DOE, EPRI, NREL Advance DER Innovation With Net Load Forecasting Prize
The American-Made Net Load Forecasting Prize is open to competitors, encouraging technology development to help advance renewable energy integration.
The U.S. Department of Energy’s (DOE) American-Made Net Load Forecasting Prize is open to competitors. The latest American-Made program challenge will encourage competition between non-profit organizations, companies, and institutions to develop advanced solutions for cultivating distributed energy resources (DER) into America’s evolving energy system infrastructure. U.S. DOE Secretary Jennifer Granholm announced the competition launch at Distributech International 2023 in San Diego this week. Competitors can enter to compete for the Net Load Forecasting Prize through the HeroX platform.
The U.S. DOE is encouraging competition between innovators from across the nation to develop key enabling technologies for the clean energy revolution. Image used courtesy of Pixabay
Renewable Energy Integration
The U.S. government has ambitious goals to reduce carbon emissions and become carbon-neutral by 2050. To meet these goals, the U.S. needs to update its existing energy system infrastructure and replace fossil-fuel-derived energy with renewable-based energy supplies.
DERs are various small-scale, modular, and often renewable energy sources that generate electricity.

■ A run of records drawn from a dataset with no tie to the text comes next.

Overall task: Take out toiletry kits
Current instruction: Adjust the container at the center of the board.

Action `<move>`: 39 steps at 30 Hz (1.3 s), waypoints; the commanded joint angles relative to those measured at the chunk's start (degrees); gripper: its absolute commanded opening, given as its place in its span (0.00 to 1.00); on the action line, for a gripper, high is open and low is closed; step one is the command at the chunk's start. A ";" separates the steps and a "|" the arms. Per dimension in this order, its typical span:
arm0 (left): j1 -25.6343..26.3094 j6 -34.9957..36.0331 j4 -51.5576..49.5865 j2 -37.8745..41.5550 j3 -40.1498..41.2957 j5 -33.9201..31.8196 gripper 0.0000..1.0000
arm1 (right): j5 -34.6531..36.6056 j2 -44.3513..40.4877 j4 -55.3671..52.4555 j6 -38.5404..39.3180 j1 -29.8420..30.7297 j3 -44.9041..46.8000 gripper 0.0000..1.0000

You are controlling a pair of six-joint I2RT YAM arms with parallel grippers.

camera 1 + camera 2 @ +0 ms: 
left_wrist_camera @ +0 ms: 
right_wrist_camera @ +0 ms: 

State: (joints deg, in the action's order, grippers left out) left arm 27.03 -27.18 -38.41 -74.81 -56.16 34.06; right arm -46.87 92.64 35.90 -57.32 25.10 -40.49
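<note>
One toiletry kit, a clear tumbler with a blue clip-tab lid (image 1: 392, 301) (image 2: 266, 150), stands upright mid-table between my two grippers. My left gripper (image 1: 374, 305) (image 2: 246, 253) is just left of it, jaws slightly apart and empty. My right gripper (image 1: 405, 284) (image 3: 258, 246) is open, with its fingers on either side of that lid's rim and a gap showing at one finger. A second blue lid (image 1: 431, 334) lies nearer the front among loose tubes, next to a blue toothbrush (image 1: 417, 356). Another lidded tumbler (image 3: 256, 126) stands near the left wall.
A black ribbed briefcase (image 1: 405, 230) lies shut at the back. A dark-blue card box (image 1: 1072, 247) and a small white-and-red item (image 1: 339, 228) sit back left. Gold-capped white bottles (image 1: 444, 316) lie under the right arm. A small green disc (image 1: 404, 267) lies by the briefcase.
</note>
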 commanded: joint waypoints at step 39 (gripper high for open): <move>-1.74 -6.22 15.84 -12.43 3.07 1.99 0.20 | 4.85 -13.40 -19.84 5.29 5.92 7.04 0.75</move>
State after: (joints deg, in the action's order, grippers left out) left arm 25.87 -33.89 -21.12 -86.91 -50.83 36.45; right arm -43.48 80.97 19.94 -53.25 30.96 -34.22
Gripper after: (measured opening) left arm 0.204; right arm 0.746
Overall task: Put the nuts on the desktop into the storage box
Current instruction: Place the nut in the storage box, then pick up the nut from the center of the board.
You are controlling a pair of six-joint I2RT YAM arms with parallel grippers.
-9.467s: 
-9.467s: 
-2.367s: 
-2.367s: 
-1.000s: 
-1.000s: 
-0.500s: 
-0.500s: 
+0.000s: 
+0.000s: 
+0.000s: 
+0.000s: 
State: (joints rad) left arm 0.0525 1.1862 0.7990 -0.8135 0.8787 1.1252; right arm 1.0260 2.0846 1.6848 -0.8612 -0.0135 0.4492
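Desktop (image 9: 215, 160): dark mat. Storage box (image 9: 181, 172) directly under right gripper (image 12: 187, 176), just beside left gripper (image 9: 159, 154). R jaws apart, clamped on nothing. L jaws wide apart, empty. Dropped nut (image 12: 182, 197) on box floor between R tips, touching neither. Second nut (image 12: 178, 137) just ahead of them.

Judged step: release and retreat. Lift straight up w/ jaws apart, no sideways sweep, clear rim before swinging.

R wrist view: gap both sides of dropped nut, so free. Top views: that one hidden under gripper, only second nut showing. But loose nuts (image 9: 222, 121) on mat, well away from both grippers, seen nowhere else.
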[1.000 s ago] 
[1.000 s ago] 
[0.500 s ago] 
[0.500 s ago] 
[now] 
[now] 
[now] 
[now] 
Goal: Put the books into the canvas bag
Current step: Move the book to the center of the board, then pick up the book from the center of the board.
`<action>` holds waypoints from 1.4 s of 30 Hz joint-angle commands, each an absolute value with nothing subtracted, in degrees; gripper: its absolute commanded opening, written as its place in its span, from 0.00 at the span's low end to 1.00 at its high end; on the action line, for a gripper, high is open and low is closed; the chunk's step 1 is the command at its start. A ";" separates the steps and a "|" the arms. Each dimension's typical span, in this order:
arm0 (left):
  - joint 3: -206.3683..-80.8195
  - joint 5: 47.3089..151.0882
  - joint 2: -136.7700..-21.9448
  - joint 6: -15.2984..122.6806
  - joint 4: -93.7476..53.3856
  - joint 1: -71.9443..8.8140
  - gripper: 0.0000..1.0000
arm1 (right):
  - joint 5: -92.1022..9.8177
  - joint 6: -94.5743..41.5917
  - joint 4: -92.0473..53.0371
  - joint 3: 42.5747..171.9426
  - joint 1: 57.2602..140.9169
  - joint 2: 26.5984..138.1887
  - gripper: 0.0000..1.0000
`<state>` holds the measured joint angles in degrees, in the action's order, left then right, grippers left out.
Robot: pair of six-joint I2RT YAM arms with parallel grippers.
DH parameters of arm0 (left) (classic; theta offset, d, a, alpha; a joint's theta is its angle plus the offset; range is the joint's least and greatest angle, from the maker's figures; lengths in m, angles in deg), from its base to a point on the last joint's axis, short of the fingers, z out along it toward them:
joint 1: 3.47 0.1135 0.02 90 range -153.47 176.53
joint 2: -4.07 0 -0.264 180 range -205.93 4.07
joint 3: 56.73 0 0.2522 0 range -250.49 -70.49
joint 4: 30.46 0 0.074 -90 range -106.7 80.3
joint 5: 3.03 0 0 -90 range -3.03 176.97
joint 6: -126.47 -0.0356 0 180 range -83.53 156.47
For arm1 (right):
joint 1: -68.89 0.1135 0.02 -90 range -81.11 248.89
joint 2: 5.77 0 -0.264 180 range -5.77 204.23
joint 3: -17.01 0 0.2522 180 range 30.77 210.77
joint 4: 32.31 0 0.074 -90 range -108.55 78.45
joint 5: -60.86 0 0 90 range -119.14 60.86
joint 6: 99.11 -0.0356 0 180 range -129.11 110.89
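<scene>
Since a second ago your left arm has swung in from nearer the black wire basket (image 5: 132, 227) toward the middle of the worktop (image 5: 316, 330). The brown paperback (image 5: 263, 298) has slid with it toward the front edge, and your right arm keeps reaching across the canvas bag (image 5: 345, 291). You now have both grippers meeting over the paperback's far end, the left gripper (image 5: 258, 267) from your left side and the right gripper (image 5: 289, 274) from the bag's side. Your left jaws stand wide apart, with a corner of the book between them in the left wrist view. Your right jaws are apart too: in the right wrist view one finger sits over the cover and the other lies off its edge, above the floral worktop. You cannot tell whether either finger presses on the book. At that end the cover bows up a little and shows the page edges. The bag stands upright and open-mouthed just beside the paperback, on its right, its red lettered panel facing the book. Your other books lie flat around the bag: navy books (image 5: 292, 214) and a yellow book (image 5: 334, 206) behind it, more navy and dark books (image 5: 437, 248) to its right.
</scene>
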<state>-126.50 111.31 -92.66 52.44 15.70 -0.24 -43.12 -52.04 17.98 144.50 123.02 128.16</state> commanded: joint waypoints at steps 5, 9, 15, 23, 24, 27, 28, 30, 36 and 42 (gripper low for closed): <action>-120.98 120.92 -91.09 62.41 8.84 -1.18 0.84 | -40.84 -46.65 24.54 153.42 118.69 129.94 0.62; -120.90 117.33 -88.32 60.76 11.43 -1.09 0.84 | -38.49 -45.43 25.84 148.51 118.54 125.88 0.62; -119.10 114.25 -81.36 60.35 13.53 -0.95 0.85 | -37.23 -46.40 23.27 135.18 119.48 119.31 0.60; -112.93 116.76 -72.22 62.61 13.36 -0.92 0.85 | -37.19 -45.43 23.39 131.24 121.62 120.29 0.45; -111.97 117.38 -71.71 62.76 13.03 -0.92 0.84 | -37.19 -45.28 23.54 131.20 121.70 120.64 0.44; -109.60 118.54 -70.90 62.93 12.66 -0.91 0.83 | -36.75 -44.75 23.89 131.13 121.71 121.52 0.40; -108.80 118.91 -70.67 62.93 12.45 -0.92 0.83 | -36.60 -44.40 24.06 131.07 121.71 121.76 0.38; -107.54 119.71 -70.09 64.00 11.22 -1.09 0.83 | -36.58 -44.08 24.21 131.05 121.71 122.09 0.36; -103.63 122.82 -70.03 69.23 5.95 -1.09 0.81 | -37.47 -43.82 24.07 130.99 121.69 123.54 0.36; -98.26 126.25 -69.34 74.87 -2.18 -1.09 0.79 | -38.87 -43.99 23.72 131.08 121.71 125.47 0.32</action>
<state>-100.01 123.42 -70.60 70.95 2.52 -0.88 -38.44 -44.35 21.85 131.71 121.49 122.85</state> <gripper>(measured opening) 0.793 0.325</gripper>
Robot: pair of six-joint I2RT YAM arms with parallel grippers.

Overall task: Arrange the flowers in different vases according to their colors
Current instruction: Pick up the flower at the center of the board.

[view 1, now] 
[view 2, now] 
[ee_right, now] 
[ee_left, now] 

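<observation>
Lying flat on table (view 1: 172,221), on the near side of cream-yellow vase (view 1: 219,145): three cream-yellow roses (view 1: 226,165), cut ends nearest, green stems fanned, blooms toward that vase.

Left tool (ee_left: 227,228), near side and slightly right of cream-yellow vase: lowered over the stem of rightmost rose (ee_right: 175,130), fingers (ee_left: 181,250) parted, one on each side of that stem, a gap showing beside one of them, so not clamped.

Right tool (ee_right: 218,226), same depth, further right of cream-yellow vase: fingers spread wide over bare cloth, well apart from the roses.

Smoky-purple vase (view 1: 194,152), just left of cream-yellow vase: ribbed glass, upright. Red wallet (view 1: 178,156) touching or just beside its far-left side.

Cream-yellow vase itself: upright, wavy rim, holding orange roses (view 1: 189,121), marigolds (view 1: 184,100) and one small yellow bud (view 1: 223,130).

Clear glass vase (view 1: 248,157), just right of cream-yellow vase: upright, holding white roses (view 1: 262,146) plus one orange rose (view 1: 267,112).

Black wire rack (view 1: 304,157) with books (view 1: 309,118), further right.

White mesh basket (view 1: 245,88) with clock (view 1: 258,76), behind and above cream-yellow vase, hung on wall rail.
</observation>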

They use grid-edge hardware in the form of physical elements such as solar photovoltaic cells, wind turbines, battery storage systems, and other technologies. Locating DERs next to areas of electricity consumption can reduce transmission losses and increase the reliability of the power supply in the grid network. DERs are also more efficient than traditional power plants as they take up less space and require less maintenance.
Additionally, they can provide a more reliable energy source since they do not rely on a single source for their power supply. By integrating DERs into the existing energy system infrastructure, the U.S. can reduce its dependency on fossil fuels and move towards cleaner energy sources.
Net Load Forecasting
The challenges facing the integration of grid-edge technologies include establishing appropriate physical and cybersecurity, robust control schemes that support grid resiliency, and more accurate net load predictions.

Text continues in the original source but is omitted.